The line containing "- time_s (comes" marks the end: restate word for word every line from the first line of the entries below through that one.
[[ Listed entries open ]]
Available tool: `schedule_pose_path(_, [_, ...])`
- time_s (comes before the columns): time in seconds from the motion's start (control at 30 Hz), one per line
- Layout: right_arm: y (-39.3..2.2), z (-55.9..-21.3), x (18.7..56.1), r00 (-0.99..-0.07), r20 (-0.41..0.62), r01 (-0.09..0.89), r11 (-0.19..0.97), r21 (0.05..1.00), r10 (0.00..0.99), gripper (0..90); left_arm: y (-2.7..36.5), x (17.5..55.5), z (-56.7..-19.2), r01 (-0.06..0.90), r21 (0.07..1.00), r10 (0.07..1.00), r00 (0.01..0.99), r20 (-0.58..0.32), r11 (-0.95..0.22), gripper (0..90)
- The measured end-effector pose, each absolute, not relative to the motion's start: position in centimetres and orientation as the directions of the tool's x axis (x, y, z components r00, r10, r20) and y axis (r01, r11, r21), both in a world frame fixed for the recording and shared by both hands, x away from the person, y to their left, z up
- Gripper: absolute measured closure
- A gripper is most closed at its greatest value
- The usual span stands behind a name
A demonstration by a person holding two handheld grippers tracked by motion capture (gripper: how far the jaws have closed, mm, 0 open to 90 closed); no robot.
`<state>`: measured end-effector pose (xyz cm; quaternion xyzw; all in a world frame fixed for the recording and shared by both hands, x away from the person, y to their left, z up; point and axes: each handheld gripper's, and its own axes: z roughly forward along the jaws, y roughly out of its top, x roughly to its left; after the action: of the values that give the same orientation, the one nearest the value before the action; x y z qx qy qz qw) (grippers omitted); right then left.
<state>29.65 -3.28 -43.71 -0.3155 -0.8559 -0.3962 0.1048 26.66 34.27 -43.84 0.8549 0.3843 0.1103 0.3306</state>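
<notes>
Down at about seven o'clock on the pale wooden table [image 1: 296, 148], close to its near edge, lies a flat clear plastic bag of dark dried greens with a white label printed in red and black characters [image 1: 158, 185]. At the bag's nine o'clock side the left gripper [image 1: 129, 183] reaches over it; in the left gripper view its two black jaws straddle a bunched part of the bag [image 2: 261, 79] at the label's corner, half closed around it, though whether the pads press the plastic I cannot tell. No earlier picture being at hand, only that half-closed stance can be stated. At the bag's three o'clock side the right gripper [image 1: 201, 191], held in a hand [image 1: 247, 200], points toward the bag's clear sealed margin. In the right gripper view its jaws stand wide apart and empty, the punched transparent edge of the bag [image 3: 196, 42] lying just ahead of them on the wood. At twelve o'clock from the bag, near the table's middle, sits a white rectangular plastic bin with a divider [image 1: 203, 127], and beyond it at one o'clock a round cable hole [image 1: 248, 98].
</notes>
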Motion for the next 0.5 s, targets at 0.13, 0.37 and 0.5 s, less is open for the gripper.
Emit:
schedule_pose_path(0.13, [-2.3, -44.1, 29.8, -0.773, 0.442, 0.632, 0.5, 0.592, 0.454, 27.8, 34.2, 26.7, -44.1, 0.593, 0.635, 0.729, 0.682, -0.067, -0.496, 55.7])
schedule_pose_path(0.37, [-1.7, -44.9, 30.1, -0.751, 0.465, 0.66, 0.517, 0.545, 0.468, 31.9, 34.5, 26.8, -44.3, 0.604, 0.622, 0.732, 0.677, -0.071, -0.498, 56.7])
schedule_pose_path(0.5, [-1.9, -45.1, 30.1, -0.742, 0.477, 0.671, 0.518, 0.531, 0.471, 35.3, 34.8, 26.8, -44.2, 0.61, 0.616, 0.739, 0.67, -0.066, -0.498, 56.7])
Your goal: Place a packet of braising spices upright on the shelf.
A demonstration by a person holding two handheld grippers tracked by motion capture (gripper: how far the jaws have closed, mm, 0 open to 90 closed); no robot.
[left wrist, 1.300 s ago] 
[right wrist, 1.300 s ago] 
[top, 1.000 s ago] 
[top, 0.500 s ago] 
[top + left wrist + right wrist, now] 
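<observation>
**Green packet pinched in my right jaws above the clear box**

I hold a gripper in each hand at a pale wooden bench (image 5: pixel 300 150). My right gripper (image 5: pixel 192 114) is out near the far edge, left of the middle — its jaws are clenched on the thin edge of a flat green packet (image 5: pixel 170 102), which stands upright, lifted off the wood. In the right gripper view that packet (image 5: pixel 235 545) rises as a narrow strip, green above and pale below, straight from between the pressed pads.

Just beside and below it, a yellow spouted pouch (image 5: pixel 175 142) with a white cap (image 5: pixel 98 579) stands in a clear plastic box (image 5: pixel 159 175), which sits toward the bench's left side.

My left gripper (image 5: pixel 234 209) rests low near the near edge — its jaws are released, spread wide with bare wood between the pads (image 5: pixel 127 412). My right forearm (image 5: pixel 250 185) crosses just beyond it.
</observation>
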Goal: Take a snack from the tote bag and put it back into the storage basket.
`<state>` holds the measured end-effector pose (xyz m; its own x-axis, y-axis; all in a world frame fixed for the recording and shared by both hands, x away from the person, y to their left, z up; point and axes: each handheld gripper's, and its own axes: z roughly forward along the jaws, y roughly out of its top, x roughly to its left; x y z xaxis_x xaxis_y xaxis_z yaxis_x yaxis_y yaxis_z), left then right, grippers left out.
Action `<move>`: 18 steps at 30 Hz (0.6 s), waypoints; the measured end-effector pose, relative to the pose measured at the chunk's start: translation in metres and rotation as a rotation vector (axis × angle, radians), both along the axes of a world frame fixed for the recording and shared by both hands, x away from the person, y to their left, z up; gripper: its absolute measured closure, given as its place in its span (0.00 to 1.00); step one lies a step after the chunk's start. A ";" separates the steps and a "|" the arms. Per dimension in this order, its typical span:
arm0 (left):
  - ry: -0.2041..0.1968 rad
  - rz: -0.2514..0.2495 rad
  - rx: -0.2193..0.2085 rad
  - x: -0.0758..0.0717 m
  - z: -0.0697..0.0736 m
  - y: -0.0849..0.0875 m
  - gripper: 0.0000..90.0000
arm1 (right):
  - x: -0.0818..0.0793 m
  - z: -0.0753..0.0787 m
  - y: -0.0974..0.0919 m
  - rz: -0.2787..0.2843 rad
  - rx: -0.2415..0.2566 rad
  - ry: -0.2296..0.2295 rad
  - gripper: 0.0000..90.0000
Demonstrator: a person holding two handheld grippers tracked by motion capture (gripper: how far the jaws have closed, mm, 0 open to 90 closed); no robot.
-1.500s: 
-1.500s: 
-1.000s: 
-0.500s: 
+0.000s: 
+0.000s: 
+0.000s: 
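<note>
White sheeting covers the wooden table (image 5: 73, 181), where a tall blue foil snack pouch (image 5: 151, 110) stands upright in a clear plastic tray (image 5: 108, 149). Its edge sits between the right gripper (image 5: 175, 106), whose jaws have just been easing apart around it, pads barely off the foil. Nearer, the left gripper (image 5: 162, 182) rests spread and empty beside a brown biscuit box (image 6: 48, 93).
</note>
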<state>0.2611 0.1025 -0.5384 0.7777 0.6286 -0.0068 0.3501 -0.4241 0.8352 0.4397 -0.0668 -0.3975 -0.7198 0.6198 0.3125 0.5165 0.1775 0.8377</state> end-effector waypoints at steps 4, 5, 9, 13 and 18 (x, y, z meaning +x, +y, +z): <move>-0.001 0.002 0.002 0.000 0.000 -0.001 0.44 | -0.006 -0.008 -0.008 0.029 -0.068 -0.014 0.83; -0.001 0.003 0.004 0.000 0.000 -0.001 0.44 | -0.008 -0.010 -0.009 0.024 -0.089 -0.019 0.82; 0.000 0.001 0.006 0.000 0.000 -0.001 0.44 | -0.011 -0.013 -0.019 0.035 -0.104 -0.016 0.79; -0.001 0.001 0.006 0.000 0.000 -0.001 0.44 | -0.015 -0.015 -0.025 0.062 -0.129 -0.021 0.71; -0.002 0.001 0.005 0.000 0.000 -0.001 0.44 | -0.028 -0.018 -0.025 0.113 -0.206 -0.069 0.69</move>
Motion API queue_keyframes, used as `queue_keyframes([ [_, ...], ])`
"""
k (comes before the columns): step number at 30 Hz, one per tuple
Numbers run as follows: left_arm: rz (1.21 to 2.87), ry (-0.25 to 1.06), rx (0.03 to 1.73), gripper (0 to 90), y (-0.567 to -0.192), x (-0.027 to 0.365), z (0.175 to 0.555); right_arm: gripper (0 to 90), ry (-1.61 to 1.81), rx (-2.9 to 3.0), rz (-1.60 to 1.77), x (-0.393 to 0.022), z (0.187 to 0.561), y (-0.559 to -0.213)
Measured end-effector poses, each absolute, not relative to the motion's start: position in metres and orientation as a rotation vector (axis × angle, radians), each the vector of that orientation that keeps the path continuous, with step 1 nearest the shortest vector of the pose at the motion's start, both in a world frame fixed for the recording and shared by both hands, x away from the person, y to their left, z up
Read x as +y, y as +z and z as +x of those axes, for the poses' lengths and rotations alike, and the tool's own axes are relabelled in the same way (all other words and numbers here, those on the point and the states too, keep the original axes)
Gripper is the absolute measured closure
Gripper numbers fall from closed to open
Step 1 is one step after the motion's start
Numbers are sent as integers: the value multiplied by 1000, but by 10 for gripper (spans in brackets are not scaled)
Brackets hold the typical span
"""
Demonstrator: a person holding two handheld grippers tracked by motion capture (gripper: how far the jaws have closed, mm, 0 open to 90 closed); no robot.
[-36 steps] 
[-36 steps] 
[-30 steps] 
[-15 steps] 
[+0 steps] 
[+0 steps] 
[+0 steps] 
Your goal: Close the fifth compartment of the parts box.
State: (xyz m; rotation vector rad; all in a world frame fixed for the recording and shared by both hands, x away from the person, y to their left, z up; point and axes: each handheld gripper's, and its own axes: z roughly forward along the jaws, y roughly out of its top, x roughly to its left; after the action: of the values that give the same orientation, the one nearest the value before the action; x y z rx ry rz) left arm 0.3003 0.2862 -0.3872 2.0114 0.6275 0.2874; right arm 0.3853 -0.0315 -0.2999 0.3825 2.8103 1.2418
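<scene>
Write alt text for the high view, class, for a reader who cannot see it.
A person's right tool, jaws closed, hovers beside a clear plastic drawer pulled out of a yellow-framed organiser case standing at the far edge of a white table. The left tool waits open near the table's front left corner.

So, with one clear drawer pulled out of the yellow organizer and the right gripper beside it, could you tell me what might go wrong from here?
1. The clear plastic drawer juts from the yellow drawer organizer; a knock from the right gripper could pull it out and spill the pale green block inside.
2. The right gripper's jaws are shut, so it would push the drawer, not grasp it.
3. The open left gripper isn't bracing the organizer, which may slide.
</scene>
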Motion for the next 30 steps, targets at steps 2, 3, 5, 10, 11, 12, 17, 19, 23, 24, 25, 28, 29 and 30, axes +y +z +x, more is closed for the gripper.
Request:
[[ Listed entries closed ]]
• **Answer to this exercise**:
Available tool: `schedule_pose_path(_, [_, ...])`
- time_s (comes before the columns): time in seconds from the motion's start (control at 30 Hz), one per line

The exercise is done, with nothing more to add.